From: Rich P on
Actually, I have two questions.

I wrote a program which displays images in a slideshow type manner. The
image files are .jpg and .bmp and .gif images. They are stored in a
variety of subfolders under a parent folder. There are about 14,000
image files in these subfolders. I retrieve each image file as follows:

List<string> myList = new List<string>();
foreach (string str1 in My.Computer.FileSystem.GetFiles("C:\\1A",
FileIO.SearchOption.SearchAllSubDirectories,
"*.jpg", "*.bmp", "*.gif"))
{
myList.Add(str1);
}

Currently, I read all the files into this list object and then display
each image for 1 second and then display the next image, ... in a loop
(it is basically a search for something by seeing it program) . The
image files are named in the following manner:

aaa1.jpg
aaa2.jpg
aaa3.jpg
...
aaa100.jpg

abcbbb1.jpg
abcbbb2.jpg
...
abcbbb77.jpg

cccttttt1.jpg
cccttttt2.jpg
...
cccttttt142.jpg

ddd1.bmp
ddd2.jpg
ddd3.gif
ddd4.jpg
...
ddd95.jpg
...

and the subfolders are named fldA, fldB, fldC, ... fldZ where image
files that begin with "a" will be stored in fldA, image files that begin
with "b" will be stored in fldB, ...

Basically, I have groups of image files where a group has the same
beginning text in the filename (alpha chars) and then followed by a
numeric char (incremented as aaa1, aaa2, aaa3, ...aaa100). So group aaa
may have 100 image files that begin with "aaa" before encountering a
numeric char, group "abcbbb" may have 77 files, ...
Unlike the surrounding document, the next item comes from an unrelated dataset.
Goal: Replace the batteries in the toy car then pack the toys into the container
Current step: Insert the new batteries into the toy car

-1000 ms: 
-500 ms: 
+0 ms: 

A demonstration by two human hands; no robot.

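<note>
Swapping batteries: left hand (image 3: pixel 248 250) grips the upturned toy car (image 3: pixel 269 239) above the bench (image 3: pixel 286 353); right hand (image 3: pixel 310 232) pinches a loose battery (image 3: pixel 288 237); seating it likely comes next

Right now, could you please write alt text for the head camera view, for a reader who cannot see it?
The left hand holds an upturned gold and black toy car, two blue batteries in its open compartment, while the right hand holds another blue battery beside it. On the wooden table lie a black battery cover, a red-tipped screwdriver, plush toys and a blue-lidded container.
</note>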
What I want to do is this: when a group of images begins displaying -
group "aaa" for example - I want to display the count of files in that
group while that group of images is being displayed. I would have a
label reading "Count of 'aaa' is 100". Then when the next group of
images is displayed the label would change to "Count of 'abcbbb' is 77"
and so on.

I could like pick the max count for a given group or I could do a "Group
By" type query on the current group of images being displayed. Then -
for each group I would have to search the filename for the point at
which the char becomes numeric and then find the max number value or do
the "Group By" thing based on the alpha portion of the filenames.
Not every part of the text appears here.